Les seuls alcalinisants encore disponibles sur le marché sont les bicarbonates de sodium. De faibles posologies sont préconisées, comme 1 mmol de base/kg (soit 1 mL de bicarbonate à 84 ‰/kg) par voie intraveineuse sur un cathéter central. Cette posologie peut être répétée à demi-dose sous couvert d’une analyse de l’équilibre acido-basique toutes les 10 à 15 minutes tant que l’AC se poursuit : l’objectif est de faire passer le pH intravasculaire au-dessus de 7,25 pour permettre une action optimale de l’adrénaline sur ses récepteurs vasculaires (sans provoquer d’hypercapnie secondaire).
c. Antiarythmiques
En cas de FV persistante, après correction des désordres hydroélectrolytiques et reperfusion coronaire le cas échéant, la lidocaïne en bolus (1 mg/kg) suivie d’une perfusion continue (1 à 3 mg/min) a été proposée pour prévenir la récidive des extrasystoles ventriculaires. Récemment, a été souligné l’intérêt de l’amiodarone (300 à 600 mg/j par voie intraveineuse lente) dans le traitement de ces troubles du rythme.

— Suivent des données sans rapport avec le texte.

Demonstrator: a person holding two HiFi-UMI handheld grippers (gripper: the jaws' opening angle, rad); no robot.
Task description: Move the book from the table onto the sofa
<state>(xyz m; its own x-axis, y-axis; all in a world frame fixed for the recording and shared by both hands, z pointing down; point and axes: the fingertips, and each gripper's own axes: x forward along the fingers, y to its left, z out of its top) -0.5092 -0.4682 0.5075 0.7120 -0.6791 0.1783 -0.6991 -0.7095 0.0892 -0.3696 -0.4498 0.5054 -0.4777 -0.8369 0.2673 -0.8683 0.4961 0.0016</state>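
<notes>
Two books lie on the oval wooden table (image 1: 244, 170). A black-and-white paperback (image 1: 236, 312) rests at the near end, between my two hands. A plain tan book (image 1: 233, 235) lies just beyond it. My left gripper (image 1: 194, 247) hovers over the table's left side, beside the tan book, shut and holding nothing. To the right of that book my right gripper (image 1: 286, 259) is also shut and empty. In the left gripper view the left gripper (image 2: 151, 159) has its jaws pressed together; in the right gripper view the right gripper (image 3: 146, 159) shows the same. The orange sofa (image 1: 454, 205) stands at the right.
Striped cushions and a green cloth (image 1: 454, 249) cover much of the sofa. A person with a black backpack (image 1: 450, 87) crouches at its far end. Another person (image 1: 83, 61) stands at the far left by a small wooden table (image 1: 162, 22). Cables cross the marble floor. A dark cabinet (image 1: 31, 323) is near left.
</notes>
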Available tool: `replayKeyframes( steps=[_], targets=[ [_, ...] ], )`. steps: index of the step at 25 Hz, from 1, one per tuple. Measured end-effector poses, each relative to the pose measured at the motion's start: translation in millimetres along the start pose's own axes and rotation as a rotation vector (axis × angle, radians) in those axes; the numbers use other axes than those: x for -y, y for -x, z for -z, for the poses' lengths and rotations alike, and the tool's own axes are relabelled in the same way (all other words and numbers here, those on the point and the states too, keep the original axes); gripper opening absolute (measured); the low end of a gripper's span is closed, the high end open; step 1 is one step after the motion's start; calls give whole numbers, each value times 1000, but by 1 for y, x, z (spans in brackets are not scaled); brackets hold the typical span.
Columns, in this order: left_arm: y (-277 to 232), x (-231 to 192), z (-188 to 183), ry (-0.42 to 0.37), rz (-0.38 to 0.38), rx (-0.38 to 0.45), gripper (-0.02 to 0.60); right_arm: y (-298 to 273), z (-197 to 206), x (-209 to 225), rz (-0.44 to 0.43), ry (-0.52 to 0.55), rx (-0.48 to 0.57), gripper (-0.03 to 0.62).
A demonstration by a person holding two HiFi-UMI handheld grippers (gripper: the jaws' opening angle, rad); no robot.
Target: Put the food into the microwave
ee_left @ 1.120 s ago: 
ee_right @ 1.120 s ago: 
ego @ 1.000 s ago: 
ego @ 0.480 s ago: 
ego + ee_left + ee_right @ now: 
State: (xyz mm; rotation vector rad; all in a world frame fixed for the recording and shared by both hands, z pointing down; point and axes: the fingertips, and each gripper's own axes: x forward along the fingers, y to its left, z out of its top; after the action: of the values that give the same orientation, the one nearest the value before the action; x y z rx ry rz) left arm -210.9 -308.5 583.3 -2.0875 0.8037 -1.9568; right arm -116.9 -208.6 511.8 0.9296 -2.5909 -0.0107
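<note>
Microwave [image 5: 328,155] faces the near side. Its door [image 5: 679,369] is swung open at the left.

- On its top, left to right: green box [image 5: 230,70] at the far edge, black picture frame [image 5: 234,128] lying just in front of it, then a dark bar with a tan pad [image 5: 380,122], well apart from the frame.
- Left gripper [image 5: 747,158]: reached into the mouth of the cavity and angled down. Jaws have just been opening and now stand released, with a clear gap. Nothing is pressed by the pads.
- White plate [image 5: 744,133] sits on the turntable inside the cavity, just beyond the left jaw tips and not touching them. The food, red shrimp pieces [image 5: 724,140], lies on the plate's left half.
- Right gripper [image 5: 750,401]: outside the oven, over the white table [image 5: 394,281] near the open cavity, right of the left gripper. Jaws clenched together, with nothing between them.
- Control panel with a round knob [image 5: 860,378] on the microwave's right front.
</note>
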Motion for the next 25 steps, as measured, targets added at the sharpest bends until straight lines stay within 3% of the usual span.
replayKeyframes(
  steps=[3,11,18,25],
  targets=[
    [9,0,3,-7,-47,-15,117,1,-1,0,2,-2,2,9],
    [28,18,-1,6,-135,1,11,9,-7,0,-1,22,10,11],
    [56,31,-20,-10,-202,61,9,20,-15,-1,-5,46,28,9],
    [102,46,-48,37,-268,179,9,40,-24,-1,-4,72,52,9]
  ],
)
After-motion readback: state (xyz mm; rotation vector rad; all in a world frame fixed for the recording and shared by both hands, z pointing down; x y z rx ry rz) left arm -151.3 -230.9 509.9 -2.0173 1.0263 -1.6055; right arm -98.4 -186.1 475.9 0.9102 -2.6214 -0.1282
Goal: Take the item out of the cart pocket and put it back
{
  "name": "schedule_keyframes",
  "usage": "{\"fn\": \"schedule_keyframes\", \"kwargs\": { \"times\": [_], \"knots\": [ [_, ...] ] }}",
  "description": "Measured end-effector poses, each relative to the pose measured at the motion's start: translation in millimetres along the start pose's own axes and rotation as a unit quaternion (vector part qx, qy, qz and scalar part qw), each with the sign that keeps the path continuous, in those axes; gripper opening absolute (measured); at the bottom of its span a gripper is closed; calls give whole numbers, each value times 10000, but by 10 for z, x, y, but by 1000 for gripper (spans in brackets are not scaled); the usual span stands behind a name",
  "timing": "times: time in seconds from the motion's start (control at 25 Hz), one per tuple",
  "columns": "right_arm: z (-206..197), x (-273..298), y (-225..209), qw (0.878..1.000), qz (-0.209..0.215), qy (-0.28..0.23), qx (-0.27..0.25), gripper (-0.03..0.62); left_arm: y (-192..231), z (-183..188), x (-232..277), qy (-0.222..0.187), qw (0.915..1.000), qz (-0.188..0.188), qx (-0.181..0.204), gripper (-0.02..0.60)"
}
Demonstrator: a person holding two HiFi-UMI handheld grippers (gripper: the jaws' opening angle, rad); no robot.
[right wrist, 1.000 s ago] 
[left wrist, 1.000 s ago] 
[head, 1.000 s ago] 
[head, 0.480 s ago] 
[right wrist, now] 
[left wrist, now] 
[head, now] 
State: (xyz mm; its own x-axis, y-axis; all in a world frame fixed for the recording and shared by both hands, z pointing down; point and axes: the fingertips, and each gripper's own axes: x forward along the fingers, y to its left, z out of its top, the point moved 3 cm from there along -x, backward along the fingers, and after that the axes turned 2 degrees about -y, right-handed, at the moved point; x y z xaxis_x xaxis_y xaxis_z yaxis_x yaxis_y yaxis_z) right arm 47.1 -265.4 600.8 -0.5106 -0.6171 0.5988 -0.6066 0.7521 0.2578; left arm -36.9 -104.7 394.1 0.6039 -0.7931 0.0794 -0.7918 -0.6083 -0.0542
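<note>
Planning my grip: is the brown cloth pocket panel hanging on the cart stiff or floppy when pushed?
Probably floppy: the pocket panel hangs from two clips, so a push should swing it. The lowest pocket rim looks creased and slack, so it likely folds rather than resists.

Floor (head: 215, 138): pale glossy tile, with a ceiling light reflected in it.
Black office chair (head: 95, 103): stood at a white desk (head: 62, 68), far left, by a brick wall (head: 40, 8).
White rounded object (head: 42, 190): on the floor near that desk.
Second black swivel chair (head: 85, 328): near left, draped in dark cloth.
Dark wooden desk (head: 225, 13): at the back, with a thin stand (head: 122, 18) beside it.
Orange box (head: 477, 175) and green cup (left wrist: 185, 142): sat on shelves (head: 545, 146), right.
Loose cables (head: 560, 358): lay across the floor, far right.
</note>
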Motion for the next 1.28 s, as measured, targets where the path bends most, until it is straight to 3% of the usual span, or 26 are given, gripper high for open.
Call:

L’intérêt du sulfate d’atropine a été rapporté, en association avec l’adrénaline, pour lever un éventuel blocage vagal, en particulier en cas de troubles du rythme lents résurgents de façon itérative après cardioversion d’une FV. La place du sulfate de magnésium (1 à 2 g en intraveineux suivis d’une perfusion continue pour maintenir une magnésiémie < 3 mmol/L) est établie de longue date dans le traitement de certains troubles du rythme. Dans l’AC, il n’est recommandé que si l’on fait face à certaines variétés de torsades de pointe et s’il y a une notion de traitements diurétiques au long cours sans compensation potassique et magnésique.
d. Remplissage vasculaire
Un bon fonctionnement hémodynamique requiert un remplissage vasculaire adéquat. Chaque fois qu’une hypovolémie est suspectée, une expansion volémique par soluté physiologique salé ou par macromolécules est nécessaire. Des études bien conduites ont montré que les solutés glucosés sont à éviter, parce que toute hyperglycémie est préjudiciable à l’ischémie cérébrale postanoxique. Le choix du volume de remplissage doit tenir compte du risque de majoration de l’œdème cérébral contemporain des phénomènes de reperfusion après AC. En l’état actuel des connaissances, la sagesse veut que la correction volémique et l’hydratation se fassent sur le mode de l’économie, si nécessaire sous surveillance hémodynamique invasive.
e. Protection cérébrale
Elle est depuis longtemps l’un des principaux enjeux de la période succédant à un AC. De nombreuses tentatives ont été entreprises pour découvrir un traitement qui fasse la preuve de son efficacité à prévenir voire guérir les lésions cérébrales postanoxiques. En l’état actuel des connaissances, aucune drogue ne peut être définitivement conseillée. Il faut en revanche insister sur l’impérative nécessité de ne pas majorer les lésions existantes par des interventions thérapeutiques responsables d’une hypoxie supplémentaire, d’une hypoperfusion cérébrale ou de convulsions. Il est ainsi impératif de maintenir une ventilation alvéolaire normale (PaO2 proche de 100 mmHg, PaCO2 proche de 32 mmHg), un pH proche de 7,40, un équilibre glycémique et hydroélectrolytique.
f. Conclusion
Savoir reconnaître et traiter un AC est une urgence que doit maîtriser tout médecin. De la précocité du diagnostic et donc du déclenchement de la chaîne de survie dépend le pronostic vital et fonctionnel du malade. Bien qu’en progrès, ce pronostic reste dramatique à cause de la prévalence de la maladie coronarienne et d’un défaut évident d’éducation de la population : moins de 10 % des malades ayant présenté un AC préhospitalier sortiront sans séquelles de l’hôpital. La diffusion de la technique de défibrillation semi-automatique est censée améliorer ce pronostic. Enfin, tout malade ayant présenté un AC, même bref ou réversible sans séquelles apparentes, doit être hospitalisé en réanimation pour bilan exhaustif et surveillance clinique spécialisée.